La refrigeración tampoco desaparece en el vacío. Al no haber aire exterior que retire calor por convección, la energía térmica debe conducirse desde los procesadores hasta radiadores que la emitan al espacio. Aumentar la potencia informática suele exigir más superficie de disipación, más estructura y, por tanto, más masa que lanzar.
El módulo NVIDIA Space-1 Vera Rubin que desarrollan Starcloud y Nvidia deberá equilibrar radiadores, protección frente a la radiación y resistencia a las vibraciones del despegue. Cada kilogramo añadido para resolver esas condiciones conecta nuevamente el diseño energético y térmico con la disponibilidad y el precio del cohete.

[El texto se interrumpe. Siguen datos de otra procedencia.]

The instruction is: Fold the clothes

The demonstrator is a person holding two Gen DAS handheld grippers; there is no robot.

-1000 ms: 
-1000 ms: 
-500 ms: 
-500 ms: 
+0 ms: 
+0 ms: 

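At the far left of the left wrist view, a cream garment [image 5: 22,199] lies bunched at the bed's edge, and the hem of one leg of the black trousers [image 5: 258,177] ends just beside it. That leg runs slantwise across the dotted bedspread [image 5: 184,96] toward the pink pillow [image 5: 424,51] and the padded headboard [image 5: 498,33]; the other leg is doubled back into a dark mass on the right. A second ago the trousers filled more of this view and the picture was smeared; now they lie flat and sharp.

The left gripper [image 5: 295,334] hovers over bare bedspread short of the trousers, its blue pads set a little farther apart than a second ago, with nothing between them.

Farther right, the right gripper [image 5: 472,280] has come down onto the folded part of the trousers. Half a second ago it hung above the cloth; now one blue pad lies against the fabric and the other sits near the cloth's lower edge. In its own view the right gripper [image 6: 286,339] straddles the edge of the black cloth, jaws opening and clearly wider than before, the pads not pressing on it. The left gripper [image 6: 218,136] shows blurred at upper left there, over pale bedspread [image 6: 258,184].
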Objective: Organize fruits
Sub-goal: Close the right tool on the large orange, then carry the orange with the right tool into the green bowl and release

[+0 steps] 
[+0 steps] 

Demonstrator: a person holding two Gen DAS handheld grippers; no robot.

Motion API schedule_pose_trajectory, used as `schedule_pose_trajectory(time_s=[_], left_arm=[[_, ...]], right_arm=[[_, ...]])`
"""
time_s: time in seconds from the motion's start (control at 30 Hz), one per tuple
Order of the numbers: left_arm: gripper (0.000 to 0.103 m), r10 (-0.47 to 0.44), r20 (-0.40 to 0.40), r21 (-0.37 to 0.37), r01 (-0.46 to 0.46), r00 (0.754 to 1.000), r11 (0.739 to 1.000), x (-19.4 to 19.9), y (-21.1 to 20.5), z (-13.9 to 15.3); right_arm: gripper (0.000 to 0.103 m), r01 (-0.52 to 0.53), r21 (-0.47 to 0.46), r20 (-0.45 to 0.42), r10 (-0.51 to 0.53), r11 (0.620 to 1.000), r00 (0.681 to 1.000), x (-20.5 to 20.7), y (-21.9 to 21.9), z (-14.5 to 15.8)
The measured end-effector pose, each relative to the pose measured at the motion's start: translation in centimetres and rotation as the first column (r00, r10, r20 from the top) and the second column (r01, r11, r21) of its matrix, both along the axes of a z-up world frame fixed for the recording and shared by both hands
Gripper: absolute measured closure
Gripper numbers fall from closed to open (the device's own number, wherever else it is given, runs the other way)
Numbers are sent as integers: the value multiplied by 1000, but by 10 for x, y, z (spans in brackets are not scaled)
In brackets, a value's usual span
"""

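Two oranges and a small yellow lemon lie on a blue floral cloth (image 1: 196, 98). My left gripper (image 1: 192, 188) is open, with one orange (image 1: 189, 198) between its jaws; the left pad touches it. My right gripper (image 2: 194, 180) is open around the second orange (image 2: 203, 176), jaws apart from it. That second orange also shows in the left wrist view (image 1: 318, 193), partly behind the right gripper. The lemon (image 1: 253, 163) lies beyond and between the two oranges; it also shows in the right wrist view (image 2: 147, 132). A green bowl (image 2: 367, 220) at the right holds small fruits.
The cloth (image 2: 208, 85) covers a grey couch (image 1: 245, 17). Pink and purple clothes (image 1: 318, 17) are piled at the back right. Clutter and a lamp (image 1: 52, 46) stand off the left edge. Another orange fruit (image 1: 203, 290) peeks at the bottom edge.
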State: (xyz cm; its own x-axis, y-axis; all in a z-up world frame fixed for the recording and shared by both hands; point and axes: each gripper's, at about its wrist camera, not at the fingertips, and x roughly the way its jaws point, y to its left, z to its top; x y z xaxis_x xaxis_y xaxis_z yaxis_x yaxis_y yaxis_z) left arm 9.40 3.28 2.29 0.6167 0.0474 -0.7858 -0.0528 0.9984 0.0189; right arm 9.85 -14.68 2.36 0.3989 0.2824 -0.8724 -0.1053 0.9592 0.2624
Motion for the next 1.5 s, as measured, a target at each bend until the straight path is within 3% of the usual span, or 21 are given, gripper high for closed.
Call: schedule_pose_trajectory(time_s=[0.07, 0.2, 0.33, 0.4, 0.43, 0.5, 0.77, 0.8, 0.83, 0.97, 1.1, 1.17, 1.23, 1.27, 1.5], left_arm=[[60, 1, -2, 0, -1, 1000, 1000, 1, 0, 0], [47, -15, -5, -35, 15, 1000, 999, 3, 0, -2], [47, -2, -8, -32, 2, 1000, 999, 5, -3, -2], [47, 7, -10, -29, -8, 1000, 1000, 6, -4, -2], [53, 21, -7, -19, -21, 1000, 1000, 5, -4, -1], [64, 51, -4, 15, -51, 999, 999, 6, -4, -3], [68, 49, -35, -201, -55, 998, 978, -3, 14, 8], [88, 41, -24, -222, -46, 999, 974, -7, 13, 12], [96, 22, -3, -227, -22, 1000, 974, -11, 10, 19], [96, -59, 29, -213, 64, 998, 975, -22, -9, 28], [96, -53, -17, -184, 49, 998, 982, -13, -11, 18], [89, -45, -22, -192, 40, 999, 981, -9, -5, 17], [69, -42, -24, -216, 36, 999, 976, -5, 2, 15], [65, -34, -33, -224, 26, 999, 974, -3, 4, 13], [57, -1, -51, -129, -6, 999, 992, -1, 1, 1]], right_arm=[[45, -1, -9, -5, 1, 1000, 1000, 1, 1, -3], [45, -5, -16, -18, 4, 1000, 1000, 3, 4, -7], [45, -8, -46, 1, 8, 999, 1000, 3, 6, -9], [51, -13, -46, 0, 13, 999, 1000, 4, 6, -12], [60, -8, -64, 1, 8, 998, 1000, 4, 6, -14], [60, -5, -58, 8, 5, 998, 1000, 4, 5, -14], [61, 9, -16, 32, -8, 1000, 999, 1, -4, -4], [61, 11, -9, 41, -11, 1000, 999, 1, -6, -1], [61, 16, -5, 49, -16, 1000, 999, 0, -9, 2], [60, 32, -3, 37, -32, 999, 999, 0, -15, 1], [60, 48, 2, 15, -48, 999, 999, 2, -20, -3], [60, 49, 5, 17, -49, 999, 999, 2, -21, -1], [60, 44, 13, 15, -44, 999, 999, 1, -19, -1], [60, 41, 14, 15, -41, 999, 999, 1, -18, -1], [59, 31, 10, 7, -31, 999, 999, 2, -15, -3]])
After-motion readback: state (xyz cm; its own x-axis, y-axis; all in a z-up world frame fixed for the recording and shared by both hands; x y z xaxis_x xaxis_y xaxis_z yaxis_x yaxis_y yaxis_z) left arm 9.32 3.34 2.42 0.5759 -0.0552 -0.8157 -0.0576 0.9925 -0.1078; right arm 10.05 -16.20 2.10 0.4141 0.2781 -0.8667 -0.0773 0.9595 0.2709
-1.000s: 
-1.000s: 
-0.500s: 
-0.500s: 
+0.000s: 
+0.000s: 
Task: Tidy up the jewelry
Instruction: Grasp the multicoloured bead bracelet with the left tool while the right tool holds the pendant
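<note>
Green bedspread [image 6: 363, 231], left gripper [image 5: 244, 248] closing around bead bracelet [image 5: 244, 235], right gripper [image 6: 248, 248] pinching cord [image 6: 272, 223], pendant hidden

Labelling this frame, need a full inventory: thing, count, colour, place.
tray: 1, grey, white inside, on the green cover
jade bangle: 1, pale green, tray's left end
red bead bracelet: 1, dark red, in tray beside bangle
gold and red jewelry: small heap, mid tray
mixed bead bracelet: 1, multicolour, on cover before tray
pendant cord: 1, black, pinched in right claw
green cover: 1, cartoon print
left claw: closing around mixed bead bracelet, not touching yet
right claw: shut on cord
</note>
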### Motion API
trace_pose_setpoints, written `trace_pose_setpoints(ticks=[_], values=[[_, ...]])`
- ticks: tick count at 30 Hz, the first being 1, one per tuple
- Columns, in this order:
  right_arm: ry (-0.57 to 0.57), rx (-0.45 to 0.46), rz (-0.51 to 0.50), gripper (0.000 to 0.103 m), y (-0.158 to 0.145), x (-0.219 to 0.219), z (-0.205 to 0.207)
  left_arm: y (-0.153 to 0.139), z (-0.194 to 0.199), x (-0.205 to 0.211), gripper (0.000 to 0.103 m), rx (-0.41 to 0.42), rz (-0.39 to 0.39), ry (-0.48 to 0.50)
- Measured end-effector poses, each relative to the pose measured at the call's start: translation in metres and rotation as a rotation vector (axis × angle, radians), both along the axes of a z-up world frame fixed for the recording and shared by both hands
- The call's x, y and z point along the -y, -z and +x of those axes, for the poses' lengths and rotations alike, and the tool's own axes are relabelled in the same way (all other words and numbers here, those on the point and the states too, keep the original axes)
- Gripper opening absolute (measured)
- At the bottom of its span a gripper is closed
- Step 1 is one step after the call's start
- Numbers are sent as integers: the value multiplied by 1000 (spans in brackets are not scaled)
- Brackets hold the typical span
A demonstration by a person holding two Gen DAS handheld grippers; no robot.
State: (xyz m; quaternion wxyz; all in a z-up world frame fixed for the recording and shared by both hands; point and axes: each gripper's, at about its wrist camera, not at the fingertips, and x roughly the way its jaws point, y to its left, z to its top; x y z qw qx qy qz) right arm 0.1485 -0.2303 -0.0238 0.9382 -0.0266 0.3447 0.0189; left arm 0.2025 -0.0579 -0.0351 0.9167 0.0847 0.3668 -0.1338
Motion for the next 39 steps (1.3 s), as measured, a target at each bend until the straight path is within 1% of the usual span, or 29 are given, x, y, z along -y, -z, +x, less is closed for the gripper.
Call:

La prueba decisiva sigue pendiente
Starcloud ha demostrado que una GPU H100 puede trabajar en órbita y ahora dispone de más capital para industrializar plataformas posteriores. No ha demostrado públicamente que una red de centros de datos espaciales pueda ofrecer durante su vida útil un coste total, una fiabilidad y una calidad de servicio competitivos frente a instalaciones terrestres.
Los siguientes hitos verificables serán el lanzamiento y la operación de Starcloud-2, el avance físico de Starcloud-3, la firma de capacidad de transporte y el comportamiento térmico del hardware espacial de Nvidia. Hasta que existan esos resultados, los 2.300 millones de valoración miden la confianza de los inversores en la hoja de ruta, no la viabilidad económica probada de una infraestructura orbital a gran escala.